Task requirements: Please go through the records below and return every line holding the word "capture".

Dataset extract:
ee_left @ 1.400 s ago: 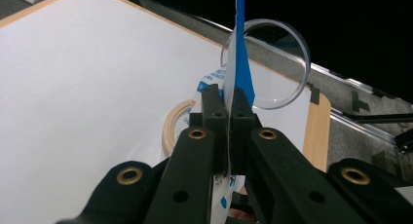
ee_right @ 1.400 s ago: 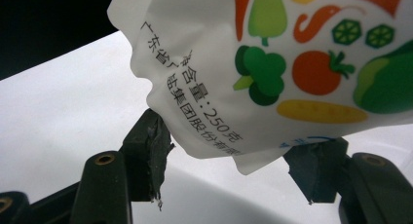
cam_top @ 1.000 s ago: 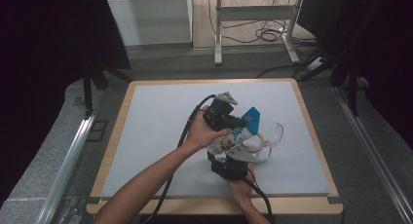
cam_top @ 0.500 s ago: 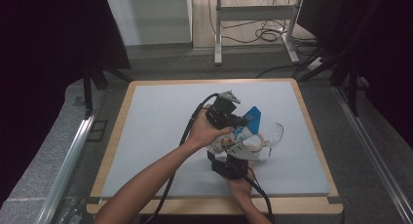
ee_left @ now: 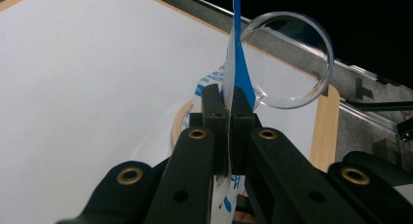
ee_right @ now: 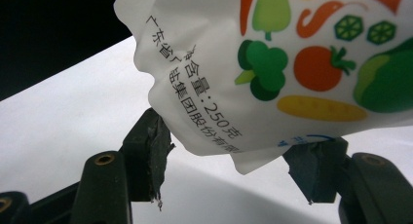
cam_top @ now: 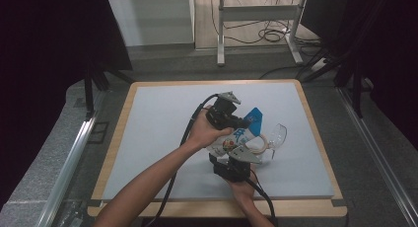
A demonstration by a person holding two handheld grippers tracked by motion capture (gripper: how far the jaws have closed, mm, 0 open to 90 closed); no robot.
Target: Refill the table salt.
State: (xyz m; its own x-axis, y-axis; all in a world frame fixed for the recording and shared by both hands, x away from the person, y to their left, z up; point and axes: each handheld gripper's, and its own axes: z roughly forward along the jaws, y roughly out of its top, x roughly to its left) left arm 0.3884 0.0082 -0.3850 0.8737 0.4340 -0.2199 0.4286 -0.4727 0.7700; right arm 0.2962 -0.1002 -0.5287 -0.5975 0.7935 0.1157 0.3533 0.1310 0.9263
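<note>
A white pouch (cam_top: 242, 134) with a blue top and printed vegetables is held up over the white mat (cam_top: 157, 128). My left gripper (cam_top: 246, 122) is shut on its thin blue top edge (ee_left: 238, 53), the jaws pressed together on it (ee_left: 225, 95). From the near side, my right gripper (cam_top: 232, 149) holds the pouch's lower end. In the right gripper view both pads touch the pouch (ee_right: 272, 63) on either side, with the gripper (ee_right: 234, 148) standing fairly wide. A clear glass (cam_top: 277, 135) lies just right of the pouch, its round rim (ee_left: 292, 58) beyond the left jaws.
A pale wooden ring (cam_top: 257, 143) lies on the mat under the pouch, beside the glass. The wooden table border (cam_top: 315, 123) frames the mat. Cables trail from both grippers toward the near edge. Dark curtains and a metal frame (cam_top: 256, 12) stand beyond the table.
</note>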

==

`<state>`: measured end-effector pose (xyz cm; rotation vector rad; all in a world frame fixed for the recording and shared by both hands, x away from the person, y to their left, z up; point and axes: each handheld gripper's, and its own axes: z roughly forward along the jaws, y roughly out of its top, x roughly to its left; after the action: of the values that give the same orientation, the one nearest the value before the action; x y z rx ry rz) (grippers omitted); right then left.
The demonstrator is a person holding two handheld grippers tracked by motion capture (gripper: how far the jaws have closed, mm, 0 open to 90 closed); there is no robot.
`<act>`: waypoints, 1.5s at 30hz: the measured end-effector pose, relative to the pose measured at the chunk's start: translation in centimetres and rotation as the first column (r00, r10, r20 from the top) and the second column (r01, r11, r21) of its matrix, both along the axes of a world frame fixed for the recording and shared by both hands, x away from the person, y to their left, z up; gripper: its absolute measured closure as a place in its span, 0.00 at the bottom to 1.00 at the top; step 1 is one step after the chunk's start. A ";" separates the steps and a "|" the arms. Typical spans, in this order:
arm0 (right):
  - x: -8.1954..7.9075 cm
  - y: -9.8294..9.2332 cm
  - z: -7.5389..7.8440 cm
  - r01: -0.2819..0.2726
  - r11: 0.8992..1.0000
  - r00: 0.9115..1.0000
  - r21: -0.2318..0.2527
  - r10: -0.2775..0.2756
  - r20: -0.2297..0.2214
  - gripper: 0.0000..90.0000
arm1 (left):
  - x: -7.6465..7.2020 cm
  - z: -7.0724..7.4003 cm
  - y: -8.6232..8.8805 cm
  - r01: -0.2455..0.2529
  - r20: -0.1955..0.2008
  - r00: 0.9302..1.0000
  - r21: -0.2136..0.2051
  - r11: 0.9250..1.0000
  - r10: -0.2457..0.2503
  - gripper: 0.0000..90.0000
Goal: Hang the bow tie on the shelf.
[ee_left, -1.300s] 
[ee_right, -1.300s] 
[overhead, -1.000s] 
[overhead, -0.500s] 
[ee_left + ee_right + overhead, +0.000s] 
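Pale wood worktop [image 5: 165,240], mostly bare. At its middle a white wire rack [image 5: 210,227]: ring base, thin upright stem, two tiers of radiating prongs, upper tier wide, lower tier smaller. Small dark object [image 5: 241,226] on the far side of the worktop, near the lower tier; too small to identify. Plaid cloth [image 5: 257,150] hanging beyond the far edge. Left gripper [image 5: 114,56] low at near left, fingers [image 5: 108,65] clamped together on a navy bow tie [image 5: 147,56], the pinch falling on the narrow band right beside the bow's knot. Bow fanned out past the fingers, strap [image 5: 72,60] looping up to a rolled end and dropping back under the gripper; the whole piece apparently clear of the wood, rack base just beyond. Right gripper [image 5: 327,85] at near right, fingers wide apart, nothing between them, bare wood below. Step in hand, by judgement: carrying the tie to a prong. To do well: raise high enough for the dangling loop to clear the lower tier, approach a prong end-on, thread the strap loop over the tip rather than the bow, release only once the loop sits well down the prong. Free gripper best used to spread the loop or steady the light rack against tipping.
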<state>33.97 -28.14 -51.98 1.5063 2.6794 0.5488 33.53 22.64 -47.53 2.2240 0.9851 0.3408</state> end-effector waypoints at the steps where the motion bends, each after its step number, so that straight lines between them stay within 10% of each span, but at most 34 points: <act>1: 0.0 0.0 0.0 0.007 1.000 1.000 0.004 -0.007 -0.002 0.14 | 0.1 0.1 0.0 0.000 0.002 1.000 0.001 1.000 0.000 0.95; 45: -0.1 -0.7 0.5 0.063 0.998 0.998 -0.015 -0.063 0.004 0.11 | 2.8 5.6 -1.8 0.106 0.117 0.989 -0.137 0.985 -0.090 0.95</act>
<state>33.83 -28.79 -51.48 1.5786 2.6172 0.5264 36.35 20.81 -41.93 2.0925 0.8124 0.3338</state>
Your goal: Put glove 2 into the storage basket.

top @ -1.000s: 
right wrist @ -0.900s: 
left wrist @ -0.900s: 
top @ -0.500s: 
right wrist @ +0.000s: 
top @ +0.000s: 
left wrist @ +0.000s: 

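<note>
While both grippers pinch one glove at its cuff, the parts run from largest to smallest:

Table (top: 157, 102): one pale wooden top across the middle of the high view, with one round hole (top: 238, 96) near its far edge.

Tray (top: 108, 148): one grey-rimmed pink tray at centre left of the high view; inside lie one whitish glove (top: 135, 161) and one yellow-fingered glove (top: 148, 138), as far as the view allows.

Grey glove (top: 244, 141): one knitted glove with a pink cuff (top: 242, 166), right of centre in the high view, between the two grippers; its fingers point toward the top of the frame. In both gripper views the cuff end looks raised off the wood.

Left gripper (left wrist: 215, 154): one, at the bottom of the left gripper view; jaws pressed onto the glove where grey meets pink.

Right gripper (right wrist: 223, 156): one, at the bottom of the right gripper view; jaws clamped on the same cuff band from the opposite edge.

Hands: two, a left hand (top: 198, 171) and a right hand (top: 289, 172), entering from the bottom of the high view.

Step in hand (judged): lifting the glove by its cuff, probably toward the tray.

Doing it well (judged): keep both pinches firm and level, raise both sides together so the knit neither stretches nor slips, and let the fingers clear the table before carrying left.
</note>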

Answer for this exercise:
A demonstration by a person holding two handheld grippers tracked by motion capture (gripper: how far the jaws have closed, mm, 0 open to 90 closed); no robot.
The demonstrator is a person holding two handheld grippers tracked by motion capture (gripper: how far the jaws have closed, mm, 0 open to 90 closed); there is no robot.

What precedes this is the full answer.